→ TASK OBJECTIVE: Go through the data from its first line and retype each line, stopping once the line containing "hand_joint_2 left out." has been retyped.

(Beginning of RECORDED DATA)

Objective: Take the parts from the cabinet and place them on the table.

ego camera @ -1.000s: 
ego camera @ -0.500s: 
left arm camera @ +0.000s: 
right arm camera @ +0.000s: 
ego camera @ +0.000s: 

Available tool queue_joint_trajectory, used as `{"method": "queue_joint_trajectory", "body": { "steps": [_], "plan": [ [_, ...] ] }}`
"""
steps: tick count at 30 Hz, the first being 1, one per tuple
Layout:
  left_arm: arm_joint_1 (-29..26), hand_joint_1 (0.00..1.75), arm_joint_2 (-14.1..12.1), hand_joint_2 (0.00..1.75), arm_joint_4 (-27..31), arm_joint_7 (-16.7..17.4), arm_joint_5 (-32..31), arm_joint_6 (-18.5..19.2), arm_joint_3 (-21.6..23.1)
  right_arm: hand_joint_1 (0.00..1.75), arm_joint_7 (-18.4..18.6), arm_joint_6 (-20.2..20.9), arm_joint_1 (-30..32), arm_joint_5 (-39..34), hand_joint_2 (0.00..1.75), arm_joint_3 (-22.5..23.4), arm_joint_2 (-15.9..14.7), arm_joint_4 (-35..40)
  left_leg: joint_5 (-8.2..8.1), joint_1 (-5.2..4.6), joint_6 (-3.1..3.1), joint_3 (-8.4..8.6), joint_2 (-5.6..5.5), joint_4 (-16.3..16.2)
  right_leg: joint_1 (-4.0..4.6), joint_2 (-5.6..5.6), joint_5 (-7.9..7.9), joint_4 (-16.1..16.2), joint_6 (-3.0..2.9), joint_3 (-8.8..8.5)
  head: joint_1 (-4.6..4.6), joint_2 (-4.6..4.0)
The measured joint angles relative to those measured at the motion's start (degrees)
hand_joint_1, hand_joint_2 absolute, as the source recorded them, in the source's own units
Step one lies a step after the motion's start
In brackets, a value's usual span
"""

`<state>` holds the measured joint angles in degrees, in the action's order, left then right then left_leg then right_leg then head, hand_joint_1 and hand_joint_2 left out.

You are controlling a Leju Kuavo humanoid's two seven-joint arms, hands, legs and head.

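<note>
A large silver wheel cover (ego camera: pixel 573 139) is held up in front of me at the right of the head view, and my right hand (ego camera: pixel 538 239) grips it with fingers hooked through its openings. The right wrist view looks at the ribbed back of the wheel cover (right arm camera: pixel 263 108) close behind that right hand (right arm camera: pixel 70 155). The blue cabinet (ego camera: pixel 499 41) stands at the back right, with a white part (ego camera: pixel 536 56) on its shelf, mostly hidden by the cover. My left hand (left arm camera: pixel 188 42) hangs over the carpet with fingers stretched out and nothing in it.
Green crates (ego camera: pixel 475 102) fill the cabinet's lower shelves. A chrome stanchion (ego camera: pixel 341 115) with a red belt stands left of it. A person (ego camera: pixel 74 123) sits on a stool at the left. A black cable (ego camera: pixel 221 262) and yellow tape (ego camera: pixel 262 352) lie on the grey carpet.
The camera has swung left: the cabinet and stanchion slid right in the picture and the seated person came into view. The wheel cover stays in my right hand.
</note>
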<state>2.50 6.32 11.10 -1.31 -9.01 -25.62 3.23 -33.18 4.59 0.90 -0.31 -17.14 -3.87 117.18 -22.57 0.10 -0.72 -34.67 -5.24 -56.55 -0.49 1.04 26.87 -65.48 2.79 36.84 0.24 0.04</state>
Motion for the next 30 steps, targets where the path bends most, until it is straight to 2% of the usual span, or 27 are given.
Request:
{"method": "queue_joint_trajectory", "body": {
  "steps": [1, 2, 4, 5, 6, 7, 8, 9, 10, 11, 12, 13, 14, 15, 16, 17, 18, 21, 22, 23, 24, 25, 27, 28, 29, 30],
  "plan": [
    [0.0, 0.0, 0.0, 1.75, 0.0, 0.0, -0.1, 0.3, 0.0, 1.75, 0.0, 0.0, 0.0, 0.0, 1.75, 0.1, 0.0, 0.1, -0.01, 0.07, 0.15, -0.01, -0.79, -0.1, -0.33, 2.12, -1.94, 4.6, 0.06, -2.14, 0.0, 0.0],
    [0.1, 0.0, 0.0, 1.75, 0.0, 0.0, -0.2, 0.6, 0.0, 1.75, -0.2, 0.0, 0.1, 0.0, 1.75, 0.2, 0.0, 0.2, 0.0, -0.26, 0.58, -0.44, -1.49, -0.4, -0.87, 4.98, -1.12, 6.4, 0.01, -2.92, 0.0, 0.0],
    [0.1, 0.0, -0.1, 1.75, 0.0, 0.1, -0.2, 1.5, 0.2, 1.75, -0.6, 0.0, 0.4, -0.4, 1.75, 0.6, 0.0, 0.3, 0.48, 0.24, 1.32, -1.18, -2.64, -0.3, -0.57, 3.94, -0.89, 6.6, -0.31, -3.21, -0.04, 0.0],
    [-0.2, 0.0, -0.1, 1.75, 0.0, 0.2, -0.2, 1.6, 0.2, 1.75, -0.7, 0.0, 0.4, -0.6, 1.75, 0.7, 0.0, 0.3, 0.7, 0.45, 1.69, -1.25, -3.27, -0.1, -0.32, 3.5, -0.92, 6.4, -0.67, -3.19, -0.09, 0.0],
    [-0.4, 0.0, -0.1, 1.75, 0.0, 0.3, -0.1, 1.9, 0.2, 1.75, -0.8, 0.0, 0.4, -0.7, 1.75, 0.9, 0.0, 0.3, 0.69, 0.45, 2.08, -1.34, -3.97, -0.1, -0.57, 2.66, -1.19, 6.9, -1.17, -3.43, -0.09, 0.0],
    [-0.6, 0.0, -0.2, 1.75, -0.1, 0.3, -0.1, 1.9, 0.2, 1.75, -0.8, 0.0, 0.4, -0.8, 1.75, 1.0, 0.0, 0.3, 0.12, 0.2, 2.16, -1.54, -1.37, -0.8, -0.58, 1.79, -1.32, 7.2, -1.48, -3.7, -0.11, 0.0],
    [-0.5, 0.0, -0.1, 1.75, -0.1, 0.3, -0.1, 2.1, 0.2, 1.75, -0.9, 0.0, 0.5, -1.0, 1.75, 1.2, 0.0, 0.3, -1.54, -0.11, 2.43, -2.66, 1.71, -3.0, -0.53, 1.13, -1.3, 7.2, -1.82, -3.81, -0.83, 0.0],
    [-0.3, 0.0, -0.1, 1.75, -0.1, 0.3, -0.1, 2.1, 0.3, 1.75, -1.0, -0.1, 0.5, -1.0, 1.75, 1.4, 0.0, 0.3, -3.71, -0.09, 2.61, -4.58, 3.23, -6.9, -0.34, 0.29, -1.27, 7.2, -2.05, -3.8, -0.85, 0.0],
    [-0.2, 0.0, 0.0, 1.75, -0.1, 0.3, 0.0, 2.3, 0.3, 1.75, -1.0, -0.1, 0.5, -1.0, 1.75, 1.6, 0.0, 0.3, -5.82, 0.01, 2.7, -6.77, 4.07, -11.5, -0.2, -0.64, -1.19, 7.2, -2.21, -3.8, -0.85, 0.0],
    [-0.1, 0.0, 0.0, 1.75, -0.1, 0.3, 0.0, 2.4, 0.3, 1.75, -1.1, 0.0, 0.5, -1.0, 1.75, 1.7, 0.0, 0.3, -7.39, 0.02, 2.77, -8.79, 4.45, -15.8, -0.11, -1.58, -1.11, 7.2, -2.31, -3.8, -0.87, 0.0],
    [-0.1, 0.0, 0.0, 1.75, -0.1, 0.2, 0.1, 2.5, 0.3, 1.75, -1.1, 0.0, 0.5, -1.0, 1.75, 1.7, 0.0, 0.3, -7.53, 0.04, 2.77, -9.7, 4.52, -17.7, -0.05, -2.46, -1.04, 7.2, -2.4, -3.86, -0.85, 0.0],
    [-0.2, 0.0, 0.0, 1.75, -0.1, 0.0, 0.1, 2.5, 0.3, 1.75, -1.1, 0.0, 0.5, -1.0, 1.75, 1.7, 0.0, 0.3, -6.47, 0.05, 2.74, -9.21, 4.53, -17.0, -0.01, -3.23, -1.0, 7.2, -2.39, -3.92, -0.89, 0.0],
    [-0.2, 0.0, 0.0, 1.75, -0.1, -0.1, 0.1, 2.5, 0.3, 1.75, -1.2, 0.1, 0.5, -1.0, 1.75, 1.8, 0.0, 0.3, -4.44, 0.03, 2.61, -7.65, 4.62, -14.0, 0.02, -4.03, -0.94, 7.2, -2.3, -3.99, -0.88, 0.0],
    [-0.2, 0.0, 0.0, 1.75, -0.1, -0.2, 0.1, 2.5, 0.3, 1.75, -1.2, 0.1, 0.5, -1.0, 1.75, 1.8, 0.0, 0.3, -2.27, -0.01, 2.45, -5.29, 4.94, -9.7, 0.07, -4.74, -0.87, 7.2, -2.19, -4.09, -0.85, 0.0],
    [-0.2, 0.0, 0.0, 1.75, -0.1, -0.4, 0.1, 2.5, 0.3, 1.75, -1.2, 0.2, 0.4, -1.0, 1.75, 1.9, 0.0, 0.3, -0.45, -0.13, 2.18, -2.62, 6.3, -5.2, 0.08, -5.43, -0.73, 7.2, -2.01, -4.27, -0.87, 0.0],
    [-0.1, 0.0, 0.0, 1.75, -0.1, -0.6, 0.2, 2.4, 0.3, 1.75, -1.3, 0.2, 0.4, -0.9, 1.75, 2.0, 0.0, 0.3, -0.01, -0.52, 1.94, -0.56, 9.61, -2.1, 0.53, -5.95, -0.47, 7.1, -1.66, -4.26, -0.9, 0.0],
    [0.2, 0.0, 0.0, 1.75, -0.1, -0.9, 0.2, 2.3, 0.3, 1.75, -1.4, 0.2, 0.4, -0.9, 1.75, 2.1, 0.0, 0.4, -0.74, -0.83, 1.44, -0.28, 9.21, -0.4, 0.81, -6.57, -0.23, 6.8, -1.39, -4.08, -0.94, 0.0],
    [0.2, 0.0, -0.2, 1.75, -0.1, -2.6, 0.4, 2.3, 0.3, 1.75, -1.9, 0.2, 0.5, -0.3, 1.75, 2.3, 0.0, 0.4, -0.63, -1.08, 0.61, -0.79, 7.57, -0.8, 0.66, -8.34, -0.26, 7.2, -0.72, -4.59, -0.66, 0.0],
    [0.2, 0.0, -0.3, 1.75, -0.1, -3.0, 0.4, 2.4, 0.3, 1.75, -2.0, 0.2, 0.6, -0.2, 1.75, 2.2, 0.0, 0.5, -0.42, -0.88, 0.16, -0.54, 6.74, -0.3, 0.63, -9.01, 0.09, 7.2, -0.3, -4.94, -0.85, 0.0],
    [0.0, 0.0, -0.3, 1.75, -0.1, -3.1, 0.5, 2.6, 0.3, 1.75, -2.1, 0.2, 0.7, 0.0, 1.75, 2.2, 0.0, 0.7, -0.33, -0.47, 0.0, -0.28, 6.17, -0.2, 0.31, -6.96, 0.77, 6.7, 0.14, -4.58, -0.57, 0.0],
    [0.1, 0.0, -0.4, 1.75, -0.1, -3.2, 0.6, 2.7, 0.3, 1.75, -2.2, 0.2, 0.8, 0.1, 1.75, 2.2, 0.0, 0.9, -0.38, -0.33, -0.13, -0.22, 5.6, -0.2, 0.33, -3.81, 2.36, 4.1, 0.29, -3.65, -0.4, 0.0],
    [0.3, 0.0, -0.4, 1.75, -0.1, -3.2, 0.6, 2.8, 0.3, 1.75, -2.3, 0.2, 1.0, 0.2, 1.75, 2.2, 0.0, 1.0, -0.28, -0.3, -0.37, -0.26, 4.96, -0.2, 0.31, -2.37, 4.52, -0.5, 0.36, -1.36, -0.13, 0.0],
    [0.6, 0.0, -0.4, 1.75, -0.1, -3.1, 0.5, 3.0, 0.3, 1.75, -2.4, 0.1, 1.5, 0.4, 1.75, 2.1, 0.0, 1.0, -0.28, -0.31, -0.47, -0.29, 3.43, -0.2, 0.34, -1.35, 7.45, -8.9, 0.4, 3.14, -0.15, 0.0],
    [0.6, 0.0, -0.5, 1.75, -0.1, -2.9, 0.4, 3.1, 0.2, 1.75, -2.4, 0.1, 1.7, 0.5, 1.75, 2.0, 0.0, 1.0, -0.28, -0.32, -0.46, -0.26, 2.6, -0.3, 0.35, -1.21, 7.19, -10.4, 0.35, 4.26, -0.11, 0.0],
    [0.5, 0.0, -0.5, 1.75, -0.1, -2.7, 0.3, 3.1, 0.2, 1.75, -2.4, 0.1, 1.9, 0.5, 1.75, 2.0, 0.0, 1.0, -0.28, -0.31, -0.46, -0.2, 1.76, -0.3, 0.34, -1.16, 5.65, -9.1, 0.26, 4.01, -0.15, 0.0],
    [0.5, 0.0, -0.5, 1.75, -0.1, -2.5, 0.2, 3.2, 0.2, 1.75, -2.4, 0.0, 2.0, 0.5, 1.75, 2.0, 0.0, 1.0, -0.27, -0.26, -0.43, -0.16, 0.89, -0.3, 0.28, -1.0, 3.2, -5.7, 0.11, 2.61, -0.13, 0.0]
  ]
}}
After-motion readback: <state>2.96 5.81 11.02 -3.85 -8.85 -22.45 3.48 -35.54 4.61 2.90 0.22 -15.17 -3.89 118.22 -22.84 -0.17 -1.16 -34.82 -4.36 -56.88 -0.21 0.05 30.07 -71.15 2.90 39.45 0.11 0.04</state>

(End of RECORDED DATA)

→ TASK SOLUTION:
Objective: Take the parts from the cabinet and place them on the table.

ego camera @ -1.000s: 
ego camera @ -0.500s: 
left arm camera @ +0.000s: 
right arm camera @ +0.000s: 
ego camera @ +0.000s: 

Available tool queue_joint_trajectory, used as `{"method": "queue_joint_trajectory", "body": { "steps": [_], "plan": [ [_, ...] ] }}`
"""
steps: tick count at 30 Hz, the first being 1, one per tuple
Layout:
  left_arm: arm_joint_1 (-29..26), hand_joint_1 (0.00..1.75), arm_joint_2 (-14.1..12.1), hand_joint_2 (0.00..1.75), arm_joint_4 (-27..31), arm_joint_7 (-16.7..17.4), arm_joint_5 (-32..31), arm_joint_6 (-18.5..19.2), arm_joint_3 (-21.6..23.1)
  right_arm: hand_joint_1 (0.00..1.75), arm_joint_7 (-18.4..18.6), arm_joint_6 (-20.2..20.9), arm_joint_1 (-30..32), arm_joint_5 (-39..34), hand_joint_2 (0.00..1.75), arm_joint_3 (-22.5..23.4), arm_joint_2 (-15.9..14.7), arm_joint_4 (-35..40)
  left_leg: joint_5 (-8.2..8.1), joint_1 (-5.2..4.6), joint_6 (-3.1..3.1), joint_3 (-8.4..8.6), joint_2 (-5.6..5.5), joint_4 (-16.3..16.2)
  right_leg: joint_1 (-4.0..4.6), joint_2 (-5.6..5.6), joint_5 (-7.9..7.9), joint_4 (-16.1..16.2), joint_6 (-3.0..2.9), joint_3 (-8.8..8.5)
  head: joint_1 (-4.6..4.6), joint_2 (-4.6..4.0)
The measured joint angles relative to those measured at the motion's start (degrees)
hand_joint_1, hand_joint_2 absolute, as the source recorded them, in the source's own units
Step one lies a step after the motion's start
In brackets, a value's usual span
"""

`<state>` holds the measured joint angles in degrees, in the action's order, left then right then left_leg then right_leg then head, hand_joint_1 and hand_joint_2 left out.

There's nothing else to the answer.